Na casa de seu Ivo, uma legenda reinava: o PMDB. O patrão era doido por política e, de certa maneira, contaminou Marta com sua paixão — e ela se demonstrou uma aguerrida militante. Em 1993, durante a campanha do médico Sérgio Luiz Biehler à prefeitura de Porto Belo, dona Marta corria a noite inteira atrás de votos. Também acorria a Camboriú para auxiliar o antigo empregador sempre que havia “colas-brancas” a combater. Nessas ocasiões, levava consigo o filho mais novo e ficava fora quinze, vinte dias, deixando as filhas com seu Amaro, que não compartilhava do seu entusiasmo. Filiada ao partido, não perdia uma reunião. Depois que entrou na folha de pagamento da municipalidade, porém, desiludiu-se. Hoje em dia, não quer mais saber disso: “Me deixa enojada”.
“Vovó, já são cinco horas?”, quer saber Ana Marta. A menina aguarda o momento em que o tio, Maurílio, virá buscá-la. Ela vai passar o fim de semana na casa da tia, Patricia, onde há crianças com quem brincar. Acostumada à presença da neta, dona Marta tentou convencê-la a ficar.
Enquanto isso, seu Amaro está entretido com seus afazeres no rancho que fica embaixo da casa. No fim de tarde dourado deste lugar paradisíaco, a canoa que balança suavemente no mar indica que o marido de dona Marta ainda não se despediu da pesca.
“Assim como agora eles precisam, mais tarde o povo pode precisar”
A semana que antecede a Páscoa — e que antes trazia o temor dos bois —, é uma época de trabalho extra para a abnegada benzedeira. Na Sexta-feira da Paixão, dona Marta sai da cama às 5h, toma um banho, se acomoda no sofá e reza. Não come nada durante o dia inteiro. Às seis horas, começa a romaria. Seu Amaro, certa vez, contou quantos vieram na sexta-feira santa: 68.

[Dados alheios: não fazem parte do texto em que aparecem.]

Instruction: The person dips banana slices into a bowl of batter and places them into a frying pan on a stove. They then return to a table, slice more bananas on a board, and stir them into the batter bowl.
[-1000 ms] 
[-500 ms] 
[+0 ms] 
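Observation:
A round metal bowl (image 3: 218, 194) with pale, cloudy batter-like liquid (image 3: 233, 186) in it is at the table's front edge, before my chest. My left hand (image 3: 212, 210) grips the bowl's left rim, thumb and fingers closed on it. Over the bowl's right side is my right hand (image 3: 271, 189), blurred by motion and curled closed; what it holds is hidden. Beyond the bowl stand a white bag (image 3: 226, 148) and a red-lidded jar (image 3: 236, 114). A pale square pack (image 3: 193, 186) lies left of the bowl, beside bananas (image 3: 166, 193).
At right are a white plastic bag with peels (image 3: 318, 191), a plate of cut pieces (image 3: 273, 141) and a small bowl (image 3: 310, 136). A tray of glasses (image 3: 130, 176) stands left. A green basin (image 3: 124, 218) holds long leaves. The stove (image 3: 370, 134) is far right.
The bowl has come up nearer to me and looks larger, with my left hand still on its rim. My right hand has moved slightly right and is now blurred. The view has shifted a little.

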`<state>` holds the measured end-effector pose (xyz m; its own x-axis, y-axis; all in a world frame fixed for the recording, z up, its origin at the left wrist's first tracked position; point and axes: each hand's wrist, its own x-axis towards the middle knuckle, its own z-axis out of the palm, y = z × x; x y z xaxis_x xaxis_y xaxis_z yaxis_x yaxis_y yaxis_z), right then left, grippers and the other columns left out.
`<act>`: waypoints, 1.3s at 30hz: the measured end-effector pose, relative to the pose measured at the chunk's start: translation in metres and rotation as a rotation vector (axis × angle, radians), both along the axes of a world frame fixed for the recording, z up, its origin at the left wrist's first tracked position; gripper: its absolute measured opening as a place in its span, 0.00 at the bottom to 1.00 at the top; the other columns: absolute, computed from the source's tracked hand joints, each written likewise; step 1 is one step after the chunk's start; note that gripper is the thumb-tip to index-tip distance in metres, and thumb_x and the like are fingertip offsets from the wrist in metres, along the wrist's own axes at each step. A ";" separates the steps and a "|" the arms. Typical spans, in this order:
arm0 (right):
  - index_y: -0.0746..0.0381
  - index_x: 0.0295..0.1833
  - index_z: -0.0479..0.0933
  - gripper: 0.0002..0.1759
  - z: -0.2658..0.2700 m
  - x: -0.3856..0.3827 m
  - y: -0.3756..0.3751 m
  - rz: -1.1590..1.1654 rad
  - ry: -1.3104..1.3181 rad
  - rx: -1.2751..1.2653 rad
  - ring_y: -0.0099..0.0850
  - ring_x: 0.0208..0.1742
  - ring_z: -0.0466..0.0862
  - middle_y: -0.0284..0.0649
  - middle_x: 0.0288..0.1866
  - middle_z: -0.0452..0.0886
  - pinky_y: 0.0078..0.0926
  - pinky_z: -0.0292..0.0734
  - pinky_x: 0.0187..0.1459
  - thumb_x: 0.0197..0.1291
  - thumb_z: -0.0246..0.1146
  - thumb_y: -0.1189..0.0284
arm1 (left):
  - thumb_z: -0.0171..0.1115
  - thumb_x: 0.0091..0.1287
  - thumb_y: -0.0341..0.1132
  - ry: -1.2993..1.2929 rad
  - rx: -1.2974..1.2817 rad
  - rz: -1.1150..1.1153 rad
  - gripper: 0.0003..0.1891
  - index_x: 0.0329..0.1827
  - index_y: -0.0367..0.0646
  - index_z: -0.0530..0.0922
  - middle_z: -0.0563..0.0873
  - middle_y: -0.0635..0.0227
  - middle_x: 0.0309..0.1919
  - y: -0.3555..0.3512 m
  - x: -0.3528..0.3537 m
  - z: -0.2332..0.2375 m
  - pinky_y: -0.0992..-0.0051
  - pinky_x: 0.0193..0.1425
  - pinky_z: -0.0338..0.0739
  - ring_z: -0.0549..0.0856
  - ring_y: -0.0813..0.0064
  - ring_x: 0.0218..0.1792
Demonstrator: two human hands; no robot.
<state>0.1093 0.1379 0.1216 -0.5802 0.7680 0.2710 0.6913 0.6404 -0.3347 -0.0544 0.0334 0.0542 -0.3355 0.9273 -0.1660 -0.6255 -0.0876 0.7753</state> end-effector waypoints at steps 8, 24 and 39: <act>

“Faço de coração”, dona Marta assegura. E não há porque duvidar, uma vez que toda a sua rotina diária acaba sendo dificultada por esse ofício voluntário. Às vezes, fica impossível assumir algum outro compromisso e, não tivesse imposto algum limite, não teria tempo sequer para cozinhar. Ainda assim, toda quarta-feira ela dá expediente na igreja matriz de Porto Belo, onde participa de sessões de imposição de mãos, emprestando seus dons de cura a quem precisa: “Tem pessoa com cada pepino que vocês não fazem ideia”, garante. Não é incomum que casos mais complicados repercutam em seu corpo, fazendo com que tenha enjoos, mal-estar. Também por isso, ela não benze a maioria dos males dentro de casa, para que a negatividade não macule seu lar.
Apesar de tudo, dona Marta se sente bem pelo bem que faz. Esse sentimento, porém, se mistura com outro: a preocupação de que seu legado se perca — “porque, assim como agora eles precisam, mais tarde o povo pode precisar”, pondera. O tempo não é um aliado, tampouco a família, uma vez que as filhas — repetindo a incerteza que ela própria experimentou — não se sentem confortáveis em perpetuar a tradição. Por isso, a benzedeira não faz questão de parentesco, tudo o que precisa é de uma alguém disposta a seguir adiante com sua obra. Claro que há um requisito fundamental: acreditar.
— Se não tiver fé, não resolve — estabelece a mestra.
(*) Entrevista concedida em 28 de julho de 2017.